_EXERCISE_
Where the listing below has a line with "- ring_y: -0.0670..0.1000", write out exactly that line and every line after it, stopping after the line with "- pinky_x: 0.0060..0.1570".
*** Opening of SOURCE MATERIAL ***
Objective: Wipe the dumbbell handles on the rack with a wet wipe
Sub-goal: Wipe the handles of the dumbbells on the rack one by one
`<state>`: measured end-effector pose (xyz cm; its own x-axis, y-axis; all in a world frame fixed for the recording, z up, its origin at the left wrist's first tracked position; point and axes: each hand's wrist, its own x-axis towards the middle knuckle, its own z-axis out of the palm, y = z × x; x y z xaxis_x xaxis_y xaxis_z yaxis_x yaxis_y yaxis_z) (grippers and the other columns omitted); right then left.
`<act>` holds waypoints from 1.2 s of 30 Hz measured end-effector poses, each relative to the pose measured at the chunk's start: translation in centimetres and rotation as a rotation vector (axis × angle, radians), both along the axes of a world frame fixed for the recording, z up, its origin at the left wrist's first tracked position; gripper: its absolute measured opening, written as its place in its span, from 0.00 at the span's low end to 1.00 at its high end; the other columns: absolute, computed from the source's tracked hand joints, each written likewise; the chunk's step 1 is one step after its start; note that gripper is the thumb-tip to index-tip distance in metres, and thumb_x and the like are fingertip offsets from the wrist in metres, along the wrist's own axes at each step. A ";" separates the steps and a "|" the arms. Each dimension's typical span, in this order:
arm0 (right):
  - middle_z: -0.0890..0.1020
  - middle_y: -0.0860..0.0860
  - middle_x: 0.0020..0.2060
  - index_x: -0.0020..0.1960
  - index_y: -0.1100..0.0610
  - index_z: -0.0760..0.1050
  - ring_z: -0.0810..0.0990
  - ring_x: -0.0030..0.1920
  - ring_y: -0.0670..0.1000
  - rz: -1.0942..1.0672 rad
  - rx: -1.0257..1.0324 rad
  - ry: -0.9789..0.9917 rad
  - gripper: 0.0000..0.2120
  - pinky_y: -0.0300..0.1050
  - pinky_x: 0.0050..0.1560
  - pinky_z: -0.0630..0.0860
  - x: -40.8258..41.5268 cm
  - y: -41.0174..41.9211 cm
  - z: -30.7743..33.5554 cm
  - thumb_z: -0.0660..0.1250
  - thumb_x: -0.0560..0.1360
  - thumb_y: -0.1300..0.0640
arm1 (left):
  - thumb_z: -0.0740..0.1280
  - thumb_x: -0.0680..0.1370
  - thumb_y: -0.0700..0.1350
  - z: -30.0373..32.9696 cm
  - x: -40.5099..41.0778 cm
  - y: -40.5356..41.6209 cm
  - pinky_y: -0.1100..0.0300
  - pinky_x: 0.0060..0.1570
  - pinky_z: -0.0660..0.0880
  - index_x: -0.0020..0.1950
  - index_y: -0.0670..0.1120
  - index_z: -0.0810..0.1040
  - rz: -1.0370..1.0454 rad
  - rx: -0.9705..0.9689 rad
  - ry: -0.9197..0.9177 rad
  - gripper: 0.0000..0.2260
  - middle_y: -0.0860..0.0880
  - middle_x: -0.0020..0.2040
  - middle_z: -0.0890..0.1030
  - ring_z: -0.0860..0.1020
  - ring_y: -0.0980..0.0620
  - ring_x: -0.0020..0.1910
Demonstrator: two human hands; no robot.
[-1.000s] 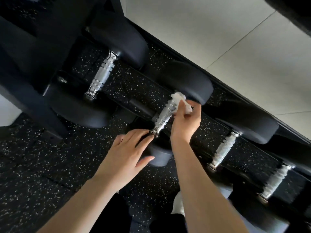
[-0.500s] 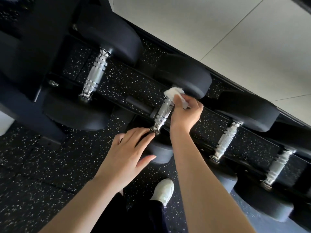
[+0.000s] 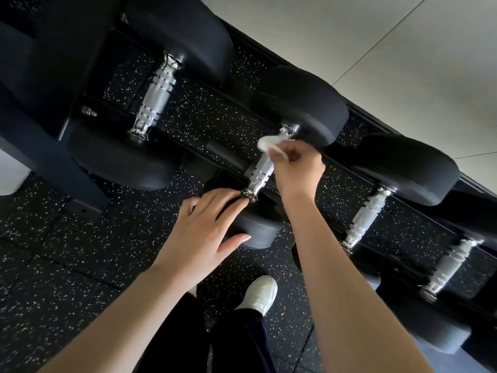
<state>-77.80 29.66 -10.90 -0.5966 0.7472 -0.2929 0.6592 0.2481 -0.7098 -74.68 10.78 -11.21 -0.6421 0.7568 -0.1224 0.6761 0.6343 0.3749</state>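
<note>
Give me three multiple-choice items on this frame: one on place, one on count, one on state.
1. Where is the crumpled white wet wipe?
A. On the speckled floor
B. At the far end of the knurled chrome dumbbell handle being cleaned
C. In the left hand

2. How many chrome handles show on the black rack?
A. Two
B. Four
C. Six

3. What is the left hand doing?
A. Resting with straight fingers on the near black rubber dumbbell head
B. Pinching the wipe
C. Hanging clear of the rack

Key: 1 B, the right hand pinches the wipe against the handle's far end. 2 B, four handles lie in a row. 3 A, its fingers lie flat on the head.
</note>
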 end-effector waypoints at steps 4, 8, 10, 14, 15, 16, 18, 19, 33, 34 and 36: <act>0.80 0.48 0.41 0.44 0.60 0.81 0.71 0.34 0.34 0.218 -0.036 -0.091 0.04 0.17 0.34 0.65 2.6 -1.3 -0.3 0.72 0.70 0.62 | 0.57 0.78 0.58 -0.1 0.2 0.1 0.50 0.58 0.69 0.68 0.45 0.72 0.010 0.021 -0.005 0.25 0.48 0.66 0.73 0.69 0.48 0.67; 0.82 0.51 0.36 0.43 0.60 0.81 0.72 0.31 0.34 0.344 -0.064 -0.153 0.05 0.19 0.32 0.65 4.3 -1.9 -0.6 0.74 0.70 0.58 | 0.57 0.78 0.58 0.0 0.4 0.2 0.52 0.60 0.65 0.68 0.45 0.73 0.020 0.022 0.015 0.24 0.48 0.66 0.74 0.69 0.49 0.68; 0.82 0.51 0.36 0.42 0.58 0.81 0.73 0.32 0.38 0.357 -0.069 -0.164 0.07 0.20 0.32 0.66 4.7 -1.9 -0.8 0.74 0.70 0.54 | 0.57 0.78 0.58 0.1 0.7 0.3 0.52 0.60 0.66 0.68 0.45 0.73 0.033 0.023 0.016 0.24 0.48 0.67 0.73 0.69 0.49 0.68; 0.79 0.49 0.32 0.38 0.59 0.79 0.74 0.31 0.42 0.351 -0.045 -0.166 0.13 0.24 0.32 0.67 5.0 -1.7 -1.3 0.73 0.70 0.49 | 0.56 0.79 0.57 0.1 0.8 0.3 0.52 0.60 0.66 0.69 0.45 0.72 0.049 0.030 0.009 0.24 0.49 0.68 0.73 0.68 0.50 0.69; 0.79 0.49 0.31 0.38 0.59 0.79 0.74 0.30 0.43 0.343 -0.059 -0.175 0.13 0.24 0.32 0.67 5.0 -1.5 -1.3 0.73 0.71 0.49 | 0.56 0.78 0.57 0.1 0.8 0.3 0.52 0.59 0.67 0.69 0.45 0.72 0.049 0.028 0.010 0.24 0.49 0.68 0.73 0.68 0.50 0.69; 0.78 0.49 0.30 0.37 0.60 0.79 0.73 0.30 0.44 0.332 -0.081 -0.188 0.13 0.24 0.31 0.66 5.0 -1.3 -1.5 0.73 0.70 0.50 | 0.56 0.78 0.58 0.1 0.8 0.3 0.52 0.59 0.67 0.69 0.45 0.72 0.047 0.027 0.008 0.24 0.49 0.67 0.73 0.68 0.50 0.69; 0.79 0.50 0.30 0.37 0.59 0.79 0.73 0.30 0.45 0.297 -0.163 -0.211 0.12 0.26 0.31 0.67 5.1 -0.9 -1.7 0.74 0.70 0.50 | 0.56 0.78 0.58 0.1 0.8 0.4 0.51 0.58 0.68 0.68 0.45 0.72 0.046 0.029 -0.002 0.24 0.50 0.67 0.72 0.68 0.50 0.69; 0.81 0.50 0.32 0.38 0.59 0.79 0.75 0.32 0.45 0.267 -0.220 -0.224 0.11 0.27 0.33 0.68 5.1 -0.8 -1.9 0.74 0.69 0.50 | 0.56 0.78 0.58 0.1 0.8 0.3 0.50 0.58 0.69 0.68 0.45 0.72 0.048 0.030 -0.003 0.24 0.49 0.67 0.72 0.68 0.50 0.69; 0.82 0.51 0.40 0.41 0.57 0.75 0.81 0.46 0.51 -0.235 -0.592 0.110 0.05 0.51 0.56 0.78 2.9 0.7 -1.9 0.71 0.72 0.61 | 0.56 0.79 0.58 0.0 0.9 0.3 0.49 0.56 0.71 0.69 0.46 0.71 0.052 0.029 0.013 0.24 0.50 0.68 0.72 0.69 0.50 0.69; 0.82 0.51 0.42 0.42 0.57 0.75 0.81 0.48 0.51 -0.240 -0.567 0.132 0.04 0.48 0.55 0.78 2.0 1.1 -1.8 0.70 0.73 0.60 | 0.56 0.79 0.58 0.0 0.9 0.3 0.49 0.56 0.71 0.69 0.46 0.71 0.052 0.028 0.014 0.24 0.50 0.67 0.73 0.69 0.50 0.69; 0.81 0.51 0.42 0.45 0.59 0.75 0.80 0.46 0.49 -0.269 -0.547 0.189 0.04 0.43 0.51 0.77 0.4 2.0 -1.7 0.69 0.74 0.59 | 0.55 0.79 0.58 0.0 0.9 0.3 0.48 0.56 0.71 0.69 0.46 0.71 0.051 0.030 0.012 0.24 0.49 0.67 0.72 0.69 0.50 0.69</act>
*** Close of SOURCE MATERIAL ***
_ANSWER SPACE_
  - ring_y: -0.0670..0.1000
  - rz: -1.0942..1.0672 rad
  - rx: -1.0257..1.0324 rad
  - ry: -0.9789..0.9917 rad
  - gripper: 0.0000..0.2120
  - pinky_y: -0.0300..0.1050
  - pinky_x: 0.0050..0.1560
  - pinky_z: -0.0630..0.0860
  - x: -40.8258..41.5268 cm
  - y: -41.0174..41.9211 cm
  - z: -30.7743..33.5554 cm
  - thumb_z: -0.0660..0.1250
  - thumb_x: -0.0560..0.1360
  - thumb_y: -0.1300..0.0640
arm1 (left):
  - thumb_z: -0.0740..0.1280
  - thumb_x: -0.0680..0.1370
  - thumb_y: -0.0700..0.1350
  - z: -30.0373..32.9696 cm
  - x: -40.5099..41.0778 cm
  - y: -40.5356..41.6209 cm
  - pinky_y: -0.1100..0.0300
  - pinky_x: 0.0060..0.1570

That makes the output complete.